On his return to Melbourne, Bradshaw resumed training a horse named Yellow Jack, who was set for a race at Caulfield. On his arrival on course, with two pounds in his pocket Bradshaw found that his new set of registered red and white colours had failed to arrive in time. He quickly solved the problem by improvising when his jockey wore a red jacket with sleeves rolled up with Bradshaw’s best white shirt underneath. Bookmakers offered the odds of 20/1 about Yellow Jack’s winning chances at which price Bradshaw invested his last two pounds. After the horse was successful Bradshaw was later heard complaining the he had lost his shirt on the race after the jockey failed to return his shirt. [2] On another occasion Bradshaw was unable to locate a jockey to ride his horse in a hurdle face at Flemington, so he took the mount himself.

The last photograph taken of A F Bradshaw (on the left), c1911.
Courtesy: State Library of Victoria Newspaper Collection.

In April 1884 Bradshaw was a passenger on a train involved in a major accident between Werribee and Little River from which he received a back injury. He brought an action against the Railway Department as described ‘his woebegone and dilapidated appearance in the witness box, and the tale of his sufferings touched the hearts of the jury, with the result that ‘Braddy’ was awarded a considerable sum in damages. His condition and appearance before and after the verdict presented a remarkable contrast.’ [3]

In later life with failing eyesight, his career as a starter was short lived when he used strong language at the starting post at a Geelong Meeting to the mounted police trooper and the clerk of the course, because he would not come into line. On another occasion he lost his way over to the starting post and was rescued by the clerk of the course. [4]

The Mordialloc Racing Club conducted meetings at the Richfield racecourse come where the ti-tree bloometh on land owned by Bradshaw located on what is now the corner of Boundary (formerly Wells Road) and Springvale roads, Braeside. The property was purchased in 1886 from a retired English judge, G W Elliott. The property consisted of 190 acres where Bradshaw constructed a racecourse, which was described as being 1 ½ miles in circumference, a 132 feet wide straight of 5 ½ furlongs, and an open grandstand capable of seating 500 patrons. [5]

The inaugural meeting at Richfield was set down for Saturday 30 April 1887, but inclement weather forced a postponement until Thursday 12 May. The postponement was to have dire consequences as reported, following heavy rain during the night before and on the morning of the Meeting the one fatal mistake made by the promoters was the holding of the Meeting at this time of year. Had the races been fixed for a Spring afternoon the outing would have been one of pleasure, instead of the discomfort it undoubtedly was. While the going was extremely good the saddling paddock had a consistency of jelly and walking about was rendered anything but pleasurable. Further as the racecourse was situated a couple of miles from the Mordialloc Railway Station the road was cut up badly by the cabs. [6] A second journalist concurred, when he described the racecourse as being located three miles from the Mordialloc Station along a rough bush track infested with snakes. Orthodox buildings are conspicuous by their absence and the substitutes used are of the most primitive description. [7]

The meeting conducted at Richfield on 28 April 1888 ended in tragedy when in the first race on the program, a hurdle, a serious fall involving two horses occurred in front of the grandstand. Iroquois rolled on his rider, George Homes, rendering him insensible. On examination by Doctor Verity of Mordialloc, Homes was found to have sustained concussion of the brain and a fracture of the spine and died shortly after his arrival at a Melbourne hospital.

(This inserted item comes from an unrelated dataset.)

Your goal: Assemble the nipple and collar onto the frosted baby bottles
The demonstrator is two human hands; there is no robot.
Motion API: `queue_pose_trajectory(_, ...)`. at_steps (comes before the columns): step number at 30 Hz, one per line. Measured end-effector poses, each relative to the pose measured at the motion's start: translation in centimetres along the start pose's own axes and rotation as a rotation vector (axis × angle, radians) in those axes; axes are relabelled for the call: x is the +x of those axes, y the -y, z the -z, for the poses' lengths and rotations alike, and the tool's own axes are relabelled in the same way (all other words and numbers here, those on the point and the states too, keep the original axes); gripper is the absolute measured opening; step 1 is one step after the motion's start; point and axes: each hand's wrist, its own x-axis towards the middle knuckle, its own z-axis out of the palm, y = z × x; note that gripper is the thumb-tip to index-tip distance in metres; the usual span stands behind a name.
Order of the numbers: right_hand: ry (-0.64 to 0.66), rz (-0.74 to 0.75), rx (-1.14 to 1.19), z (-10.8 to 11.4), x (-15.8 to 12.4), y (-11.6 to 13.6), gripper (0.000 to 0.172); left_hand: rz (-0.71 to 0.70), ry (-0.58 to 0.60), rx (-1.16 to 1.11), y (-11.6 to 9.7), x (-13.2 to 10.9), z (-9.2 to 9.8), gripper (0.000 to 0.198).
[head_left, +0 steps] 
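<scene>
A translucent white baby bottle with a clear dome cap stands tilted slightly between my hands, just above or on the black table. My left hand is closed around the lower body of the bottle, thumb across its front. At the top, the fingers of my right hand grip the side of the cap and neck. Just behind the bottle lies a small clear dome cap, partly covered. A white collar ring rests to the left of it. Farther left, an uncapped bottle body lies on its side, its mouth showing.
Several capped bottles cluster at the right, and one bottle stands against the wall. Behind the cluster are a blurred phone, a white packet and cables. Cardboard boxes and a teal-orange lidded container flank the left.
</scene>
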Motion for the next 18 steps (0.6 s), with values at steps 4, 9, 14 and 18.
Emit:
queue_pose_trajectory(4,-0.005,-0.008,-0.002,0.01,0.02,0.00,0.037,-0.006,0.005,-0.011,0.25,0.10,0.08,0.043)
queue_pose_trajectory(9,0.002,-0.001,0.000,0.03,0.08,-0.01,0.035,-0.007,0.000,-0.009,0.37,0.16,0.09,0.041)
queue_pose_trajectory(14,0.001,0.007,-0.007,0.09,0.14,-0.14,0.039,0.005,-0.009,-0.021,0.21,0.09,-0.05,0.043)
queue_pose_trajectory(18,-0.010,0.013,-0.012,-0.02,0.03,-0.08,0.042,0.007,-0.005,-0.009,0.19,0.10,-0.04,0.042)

In an endeavour to close Richfield in 1889 the VRC decreed that the minimum stake money offered at meetings conducted within a twenty mile radius of the Melbourne General Post Office should not be less that £400. Bradshaw circumvented the ruling by offering £200 prizemoney for the 1 ½ mile yellow Hammer Stakes, a race restricted to the progeny of his lightly used sire Yellow Hammer. The race attracted only two starters and was won by Goldbeater, owned by Bradshaw.

Richfield was not a financial success and the final meeting was held on Thursday 14 November 1889. In the middle of the land boom, Bradshaw was said to have refused an offer of £18,000 for the property which would have netted him a substantial profit. [8] The financial problems encountered by Bradshaw were underlined when he failed in an action to restrain a lender of £5.700 from auctioning the property for non-payment of principal and interest. The action proceeded, but the property was passed in. [9] Two complimentary race meetings were conducted for the benefit of Bradshaw, the first being the final meeting held at Elsternwick Park in September 1891 and a second at Moonee Valley in October 1894, but they were not a financial success.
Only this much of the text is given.